On December 31, 1932 (14 Sha'ban of 1351 of the Hijra), the Academy of the Arabic Language in Cairo was established by royal decree issued from the Abdeen Palace, residence of Fuad I of Egypt. Also involved were President of the Council of Ministers Ismail Sidky, Minister of Education Muhammad Hilmi Isa, and likely also the previous minister of education Ahmed Lutfi el-Sayed and Mansur Fahmi. Its constitution was inspired by the constitution of the Académie Française.

The Academy of the Arabic Language in Cairo was established for the purposes of addressing urgent issues facing the Arabic language and of adapting it to suit the needs of the 20th century. One of the early tasks of the Academy of the Arabic Language in Cairo was to publish a historical dictionary of Arabic, tracing the changes of meanings and uses of Arabic words over time, though this was not achieved.

=== Selecting the founding members ===
King Fuad I of Egypt—who wanted an institute in the image of his regime, in its regard toward modern science and its domestic and foreign interests—played a major role in the selection of the academy's members. The ulama, scholars, and intellectuals he chose were modernists and politically loyalists, moderates, or neutral. These included:

Political figures

- Muhammad Tawfiq Rif'at Pasha
- Chaim Nahum
- Fares Nimr
Academics
- Mansur Fahmi
- Ali al-Gārim
- Ahmad al-'Awāmiri
Azharis
- Ahmad al-Iskandari
- Hussein Wali
- Muḥammad al-Khiḍr Ḥusayn
- Ibrahim Hamrush
Eastern members
- Muhammad Kurd Ali
- Abdulqadir al-Maghrebi
- Isa Iskandar al-Ma'luf
- Anastase-Marie al-Karmali
- Hassan Husni Abd al-Wahhab
Orientalists
- H. A. R. Gibb
- Louis Massignon
- Carlo Alfonso Nallino
- August Fischer
- Enno Littmann

=== Headquarters ===
At its inception, the Academy of the Arabic Language in Cairo was housed in the palace of Hussayn Riad at 1 Ibn Arhab Street in Giza, in front of the Egyptian University (now Cairo University). It later moved to 110 El Qasr El Einy Street, a building that was then demolished to build a bank. It finally moved to a villa at 26 Murad St in Giza.

=== Inauguration ===
The Academy of the Arabic Language in Cairo was inaugurated by Muhammad Hilmi Isa Pasha on January 30, 1934 (14 Shawwal 1352 of the Hijra), with all of the academy's members in attendance with the exception of Hassan Husni Abd al-Wahhab.

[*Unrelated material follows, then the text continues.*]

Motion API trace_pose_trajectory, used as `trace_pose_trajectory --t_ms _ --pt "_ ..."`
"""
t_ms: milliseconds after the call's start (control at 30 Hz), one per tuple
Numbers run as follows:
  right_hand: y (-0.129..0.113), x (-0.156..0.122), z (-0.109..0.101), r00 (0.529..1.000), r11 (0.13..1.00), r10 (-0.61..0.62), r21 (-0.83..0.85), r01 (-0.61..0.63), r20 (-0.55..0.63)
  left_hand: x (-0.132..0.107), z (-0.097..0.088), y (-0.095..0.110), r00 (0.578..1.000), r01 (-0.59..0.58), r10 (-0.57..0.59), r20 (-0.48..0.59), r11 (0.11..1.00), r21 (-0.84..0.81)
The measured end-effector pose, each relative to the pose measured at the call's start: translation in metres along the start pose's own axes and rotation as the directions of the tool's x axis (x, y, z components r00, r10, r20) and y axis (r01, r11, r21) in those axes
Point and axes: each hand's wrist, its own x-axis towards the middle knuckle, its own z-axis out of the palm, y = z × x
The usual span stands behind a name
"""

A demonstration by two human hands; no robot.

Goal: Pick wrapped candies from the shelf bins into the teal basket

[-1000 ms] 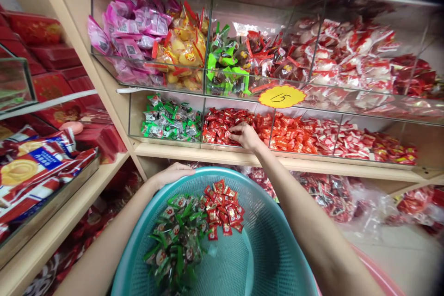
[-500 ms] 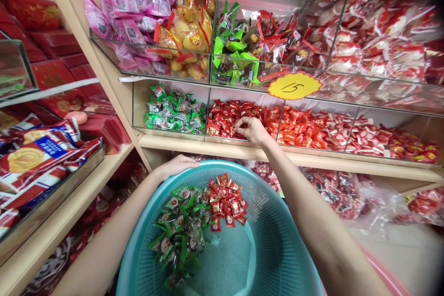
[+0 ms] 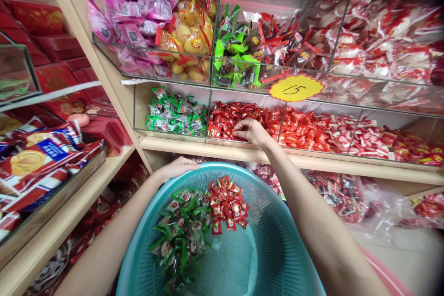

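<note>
A teal plastic basket (image 3: 277, 203) with mesh sides takes up the lower middle of the view. Over its far left rim lies my left hand (image 3: 180, 168), closed on the edge. Inside the basket are green-wrapped candies (image 3: 180, 236) on the left and small red-wrapped candies (image 3: 229, 206) beside them. My right hand (image 3: 255, 132) reaches past the basket into the lower shelf's bin of red-wrapped candies (image 3: 225, 118). Its fingers are bent and pinched together over the candies; whatever is between the fingertips is hidden.
Left of that bin are green-and-silver candies (image 3: 176, 113); to its right, orange-red candies (image 3: 301, 129). A yellow price tag (image 3: 296, 87) hangs above. The upper shelf carries larger packets (image 3: 194, 32). A wooden shelf edge (image 3: 208, 147) runs between bins and basket. Packaged snacks (image 3: 38, 157) stand left.
The view has shifted very slightly. Both hands stay where they were, the right still among the red candies and the left on the basket rim.
</note>
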Motion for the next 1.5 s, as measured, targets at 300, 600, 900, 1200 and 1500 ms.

=== Arabic script reform ===
In 1936, the academy, prompted by issues arising in the transliteration of names in European scripts into Arabic, discussed the possibility of reforming Arabic script. This discussion was further expanded in 1938 with regard to the technical difficulty of printing vowels in Arabic at the time. The discussions were published to engage a wider audience, and in 1945 a competition with a £E1,000 prize was announced calling for proposals. The discussions continued for a number of years but no plan for reform of Arabic script was endorsed. These discussions did, however, lead to the definition of پ pe and ڤ ve to represent p and v.

Muhammad Tawfiq Rafaat, Ahmed Lutfi el-Sayed, and Taha Hussein served as presidents.

Wafaa' Kamil was the first woman to become a member of the Academy of the Arabic Language in Cairo.